Thursday 11 August 1983 (Part 2)

The second question on 11 August 1983 came from Andrea. She had been up and down with her son, and found that she got the best results if she slapped him on the bottom. That had surprised her, but now she was more frequently doing it.

“Well,” said George Adie, “you must judge when to spank and when to try other methods, but the first thing is always to come to yourself, and not to start hitting him by default, instead of judging, with feeling, and with understanding. But even speaking to him about his manifestations is not necessarily controlling your negative emotion, it is just as likely to be about changing him. That is not the right way to work. You deceive yourself if you think that that is controlling it. A negative state, an urge to dominate, will be felt, it is in the air. The whole formulation about not controlling negativity in relation to your son is somehow dead.”

Andrea was not happy. Quite firmly she began: “I felt –”

But wait,” urged Adie. “Wait.”

After a pause, he continued: “You really need to make yourself decent enough to be in his presence at all, quite regardless of what he’s doing. He is reliant on your state. You expect a child not to be a child. You are fuming with negative emotion, and you expect him to be free of it, and like some sort of angel. It is utterly upside down. If you don’t see that much, what can you do? One forgets, and goes to sleep, and then slaps follow. And that will lead to harder knocks, and cutting remarks. But try and have it in you that this is absolutely the wrong thing, in the wrong direction. You have to come to some inner truth that you’ve got. Differentiate between all these mistaken goings on, which are really inside you, and make yourself from calm. Use it.”

“See, if I get continually irritated with my son, I am really not fit to be a parent. That is what it means. But I don’t want to admit that to myself. I think I am entitled to smack him, and all this business, but it’s upside down. Maybe its happening now means that you have a chance to see it. But it isn’t something that you can allow to go on in the same way. You need to come to some sort of resolve which you shall put first, and shall be good for him as well as for yourself.”

“See, if you beat him now, he will learn it from you. So who is he going to beat when he grows up, and on what occasion, and how? That is what you want to think about, because that is what you are teaching him. Having said that, it may be quite the right thing to spank a child, but not unless I am collected, and I know what I am about. So you’ve got very definite material to transform.”

“Where is your completed sense of being? It’s lost. But everyone has a similar example, and it is a very useful example, and it’s good to bring it like that, because when you are there that is the last thing you want.”

“And I have to sense myself as I speak here, because otherwise I cheat myself as I bring it. I pardon myself as I bring it. Sometimes one hears someone speaking, and wonders: “How on earth can he say that like that?” It simply means that the person speaking has no feeling. A terrific glare and a greasy self-satisfaction which allows them to bring these things without much embarrassment, without any internal confrontation; in a tone of voice which even justifies it.”

“But that is how it was. So what are you going to do about it? We have to come to essence-shame, and really feel ourselves as we speak.”

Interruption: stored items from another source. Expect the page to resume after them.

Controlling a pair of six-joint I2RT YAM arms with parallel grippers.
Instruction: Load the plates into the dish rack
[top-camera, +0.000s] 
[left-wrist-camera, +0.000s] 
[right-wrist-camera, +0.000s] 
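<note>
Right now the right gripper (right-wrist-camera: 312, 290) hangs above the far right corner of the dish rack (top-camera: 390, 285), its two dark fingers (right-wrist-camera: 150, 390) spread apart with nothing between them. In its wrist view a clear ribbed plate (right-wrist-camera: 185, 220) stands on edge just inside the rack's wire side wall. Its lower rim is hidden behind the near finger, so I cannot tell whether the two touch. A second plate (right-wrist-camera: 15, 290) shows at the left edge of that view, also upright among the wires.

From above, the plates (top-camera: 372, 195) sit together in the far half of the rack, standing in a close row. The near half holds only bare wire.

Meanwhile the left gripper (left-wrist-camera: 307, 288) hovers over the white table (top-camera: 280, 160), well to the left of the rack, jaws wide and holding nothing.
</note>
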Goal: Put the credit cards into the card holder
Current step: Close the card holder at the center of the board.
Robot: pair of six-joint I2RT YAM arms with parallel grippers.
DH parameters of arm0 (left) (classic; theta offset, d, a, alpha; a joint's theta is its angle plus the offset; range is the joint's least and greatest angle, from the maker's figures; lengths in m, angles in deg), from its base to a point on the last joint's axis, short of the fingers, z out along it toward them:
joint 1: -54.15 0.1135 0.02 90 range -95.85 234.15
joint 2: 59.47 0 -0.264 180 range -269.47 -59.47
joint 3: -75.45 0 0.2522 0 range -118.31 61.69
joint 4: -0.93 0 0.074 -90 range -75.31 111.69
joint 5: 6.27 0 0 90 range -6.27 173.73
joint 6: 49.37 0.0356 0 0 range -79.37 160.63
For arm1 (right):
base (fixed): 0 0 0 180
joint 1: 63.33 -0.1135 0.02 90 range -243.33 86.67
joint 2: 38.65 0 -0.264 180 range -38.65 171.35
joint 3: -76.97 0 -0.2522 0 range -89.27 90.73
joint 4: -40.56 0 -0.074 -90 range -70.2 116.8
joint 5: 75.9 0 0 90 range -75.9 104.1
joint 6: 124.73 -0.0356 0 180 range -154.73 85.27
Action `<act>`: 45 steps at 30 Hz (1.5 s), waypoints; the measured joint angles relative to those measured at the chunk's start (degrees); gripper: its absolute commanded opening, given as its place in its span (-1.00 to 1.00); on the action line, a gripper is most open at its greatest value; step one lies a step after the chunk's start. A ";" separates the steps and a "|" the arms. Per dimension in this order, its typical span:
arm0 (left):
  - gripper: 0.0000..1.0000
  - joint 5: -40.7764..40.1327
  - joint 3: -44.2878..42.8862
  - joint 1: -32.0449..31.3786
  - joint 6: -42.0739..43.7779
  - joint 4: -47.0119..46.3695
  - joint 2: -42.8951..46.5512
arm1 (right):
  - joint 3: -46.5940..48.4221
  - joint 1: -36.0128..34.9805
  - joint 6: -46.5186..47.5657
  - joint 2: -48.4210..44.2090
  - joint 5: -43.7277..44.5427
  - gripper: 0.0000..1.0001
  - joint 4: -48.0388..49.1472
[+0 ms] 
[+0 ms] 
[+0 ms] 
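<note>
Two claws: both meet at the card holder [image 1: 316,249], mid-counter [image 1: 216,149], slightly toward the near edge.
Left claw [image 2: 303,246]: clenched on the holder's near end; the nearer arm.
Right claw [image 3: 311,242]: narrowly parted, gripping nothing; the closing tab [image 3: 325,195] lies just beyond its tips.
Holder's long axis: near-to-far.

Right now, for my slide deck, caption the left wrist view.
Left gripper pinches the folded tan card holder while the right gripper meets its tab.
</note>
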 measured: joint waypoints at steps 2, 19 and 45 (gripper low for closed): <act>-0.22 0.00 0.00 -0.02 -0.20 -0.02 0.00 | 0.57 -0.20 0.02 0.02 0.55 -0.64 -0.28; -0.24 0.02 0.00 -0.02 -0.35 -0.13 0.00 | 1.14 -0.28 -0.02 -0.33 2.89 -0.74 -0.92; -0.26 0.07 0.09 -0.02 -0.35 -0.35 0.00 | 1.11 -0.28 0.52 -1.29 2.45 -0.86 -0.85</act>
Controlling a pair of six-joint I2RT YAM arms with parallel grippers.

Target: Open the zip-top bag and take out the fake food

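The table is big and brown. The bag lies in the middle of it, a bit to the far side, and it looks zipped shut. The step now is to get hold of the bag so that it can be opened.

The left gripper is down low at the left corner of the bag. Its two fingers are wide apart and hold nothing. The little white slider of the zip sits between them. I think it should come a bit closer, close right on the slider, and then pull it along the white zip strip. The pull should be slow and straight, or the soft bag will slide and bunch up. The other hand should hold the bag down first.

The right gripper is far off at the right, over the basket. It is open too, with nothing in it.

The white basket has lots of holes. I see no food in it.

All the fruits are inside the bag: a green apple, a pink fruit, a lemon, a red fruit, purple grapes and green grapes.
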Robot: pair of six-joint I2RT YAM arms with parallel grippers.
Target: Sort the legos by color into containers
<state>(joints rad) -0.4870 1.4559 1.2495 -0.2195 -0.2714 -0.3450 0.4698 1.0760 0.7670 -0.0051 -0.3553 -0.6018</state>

Working on this helped me think about my own upbringing. Gurdjieff always said that we should understand that conscious evil is quite rare, that people are usually ignorant and asleep: they are not responsible, they are not present. It takes a long time to accept this, especially about people we knew well. What we think of as their consciousness seems so apparently clear to us. Yet Gurdjieff was right. One thought which came to me was that rather than blaming our parents, who were as much in the grip of sleep as we are, we should consider the manifestations as just manifestations. So, for example, instead of saying to myself that my mother could be cruel, to see that cruelty worked through her. This is not to deny the cruelty: but it is not to attribute it to the circumstances in which she was raised and found herself, and that she had not learned to transform negative emotions. Then, one can love the parent as they were in essence, and see that their manifestations were a dross, to be brunt from them in Purgatory. They were not sufficiently present to act in accordance with a conscious aim. But we are not so readily excused: we have learned a little more, and so we are responsible for it.